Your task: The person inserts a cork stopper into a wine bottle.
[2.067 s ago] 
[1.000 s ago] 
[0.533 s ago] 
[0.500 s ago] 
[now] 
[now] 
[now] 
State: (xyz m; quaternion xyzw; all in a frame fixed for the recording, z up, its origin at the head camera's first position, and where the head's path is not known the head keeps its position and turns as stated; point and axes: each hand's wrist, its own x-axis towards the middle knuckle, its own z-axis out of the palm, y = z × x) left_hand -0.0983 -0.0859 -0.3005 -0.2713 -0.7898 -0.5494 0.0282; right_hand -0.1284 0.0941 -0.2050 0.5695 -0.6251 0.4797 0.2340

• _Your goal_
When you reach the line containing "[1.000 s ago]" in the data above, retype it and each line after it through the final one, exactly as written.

• _Response to the exercise_
[1.000 s ago] 
[0.533 s ago] 
[0.500 s ago] 
[now] 
[now] 
[now] 
State: (xyz m; quaternion xyzw; all in a frame fixed for the recording, z up, its origin at the head camera's first position, and where the head's path is not known the head keeps its position and turns as stated; point and axes: each hand's wrist, its own x-axis towards the middle knuckle, its own z-axis out of the palm, y = z × x) left_hand -0.0983 -0.0859 -0.3005 -0.2713 -0.7898 -0.5494 0.0282; right_hand -0.1284 0.0941 -0.2050 0.5695 -0.6251 0.4797 0.2340

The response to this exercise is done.